CVE-2025-9976 identifies a critical OS Command Injection vulnerability (CWE-78) in the Station Launcher App component of Dassault Systèmes' 3DEXPERIENCE platform, spanning releases R2022x through R2025x. The vulnerability stems from improper neutralization of special characters in OS commands, allowing an attacker to inject and execute arbitrary commands on the underlying operating system. Exploitation requires the attacker to have some level of privileges (PR:L) and user interaction (UI:R), but no complex authentication barriers exist. The vulnerability affects the confidentiality, integrity, and availability of the affected systems, as arbitrary code execution can lead to data theft, system manipulation, or denial of service.

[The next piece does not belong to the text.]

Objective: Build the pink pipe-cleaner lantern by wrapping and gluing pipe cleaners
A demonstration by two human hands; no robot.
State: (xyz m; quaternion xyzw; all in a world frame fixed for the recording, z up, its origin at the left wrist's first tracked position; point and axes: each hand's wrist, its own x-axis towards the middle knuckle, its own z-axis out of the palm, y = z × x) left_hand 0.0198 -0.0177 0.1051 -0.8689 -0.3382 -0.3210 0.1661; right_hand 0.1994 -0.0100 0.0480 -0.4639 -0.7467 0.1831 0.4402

The CVSS v3.1 score of 9.0 reflects the high impact and relatively low complexity of exploitation. Although no public exploits are currently known, the widespread use of 3DEXPERIENCE in industrial design, manufacturing, and engineering sectors makes this vulnerability highly significant. The Station Launcher App is a critical component that facilitates launching and managing 3DEXPERIENCE sessions, thus its compromise could lead to extensive operational disruption. The vulnerability’s scope includes multiple recent releases, indicating a long window of exposure. The improper input validation or sanitization in command construction is the root cause, which attackers could leverage by tricking users into executing malicious commands or through crafted inputs within the application environment. This vulnerability demands urgent attention from organizations using the affected software to prevent potential breaches.

For European organizations, particularly those in aerospace, automotive, industrial manufacturing, and engineering sectors that heavily rely on Dassault Systèmes' 3DEXPERIENCE platform, this vulnerability poses a critical risk. Successful exploitation could lead to unauthorized code execution on user machines, resulting in data breaches, intellectual property theft, sabotage of design and manufacturing processes, and disruption of critical operations. The compromise of the Station Launcher App could also facilitate lateral movement within corporate networks, escalating the impact. Given the platform’s integration in product lifecycle management (PLM), the integrity of design data and operational continuity is at stake. The potential for widespread operational disruption could affect supply chains and production lines, with significant financial and reputational damage. The requirement for user interaction and limited privileges reduces the likelihood of automated mass exploitation but does not eliminate targeted attacks, especially spear-phishing or social engineering campaigns. The absence of known exploits in the wild currently provides a window for proactive defense, but the critical severity demands immediate mitigation to avoid future attacks.

1. Monitor Dassault Systèmes’ official channels for patches addressing CVE-2025-9976 and apply them immediately upon release. 2. Until patches are available, restrict user privileges on machines running the Station Launcher App to the minimum necessary, reducing the potential impact of exploitation. 3. Implement application whitelisting and endpoint detection and response (EDR) solutions to detect and block suspicious command executions related to the launcher app. 4. Educate users about the risks of social engineering and the importance of cautious interaction with prompts or inputs that could trigger command injection. 5. Conduct regular audits of the Station Launcher App configurations and logs to identify anomalous behavior or unauthorized command execution attempts. 6. Segment networks to limit lateral movement if a machine is compromised via this vulnerability. 7. Employ input validation and sanitization best practices in any custom integrations or scripts interacting with the Station Launcher App to prevent injection vectors. 8. Collaborate with Dassault Systèmes support for guidance and potential workarounds until official patches are available.